CDU-Landeschef und Innenminister Thomas Strobl. Foto: dpa

Drei Wochen vor dem CDU-Landesparteitag muss der Vorsitzende Thomas Strobl um seine Wiederwahl bangen. Bei zwei Bezirksparteitagen am Wochenende hagelte es angesichts der Abwahl im Bund und der Pleite bei der Landtagswahl heftige Kritik an der Führung der Partei.

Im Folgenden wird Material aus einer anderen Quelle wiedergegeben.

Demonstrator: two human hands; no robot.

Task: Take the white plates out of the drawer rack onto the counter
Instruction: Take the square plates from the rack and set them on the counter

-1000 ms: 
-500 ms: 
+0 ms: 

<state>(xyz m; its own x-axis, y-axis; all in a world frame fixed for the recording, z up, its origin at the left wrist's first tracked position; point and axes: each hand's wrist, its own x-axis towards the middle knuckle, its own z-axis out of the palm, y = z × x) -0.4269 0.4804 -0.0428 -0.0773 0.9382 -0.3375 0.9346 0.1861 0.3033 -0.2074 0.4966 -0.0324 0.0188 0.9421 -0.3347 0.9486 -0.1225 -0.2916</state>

In Südbaden forderte eine Gruppe von Delegierten per Antrag den Rückzug Strobls, der auch Vize-Chef der Bundes-CDU ist.

Es kam jedoch bei dem Treffen in Donaueschingen nicht zum Showdown, weil der Antrag an den Bezirksvorstand verwiesen wurde. Bei der CDU Württemberg-Hohenzollern in Lichtenstein forderten einzelne Mitglieder den Landeschef auf, seine Verantwortung für den Niedergang der Partei zu prüfen.

Zuletzt hatte Strobl Unterstützung aus dem Landeskabinett für eine erneute Bewerbung als Vorsitzender beim Parteitag am 13. November bekommen. Nach Peter Hauk (Agrar) und Nicole Hoffmeister-Kraut (Wirtschaft) warben nun auch Nicole Razavi (Bau) und Marion Gentges (Justiz) für Strobls Wiederwahl. Sie alle argumentierten, es brauche Stabilität in der Landes-CDU, damit die grün-schwarze Landesregierung ihre Arbeit in Ruhe weiterführen könne.

Eine Sprecherin der Landes-CDU teilte am Abend auf Anfrage unserer Redaktion mit, die Partei sei "in Baden-Württemberg in einer kontinuierlichen Erneuerung auf allen Ebenen". Es gelte: Erst das Land, dann die Partei, dann die Person. Personalfragen, wie die nach der Zukunft von Landeschef Thomas Strobl, "beantworten wir zu gegebener Zeit und zwar zuerst parteiintern".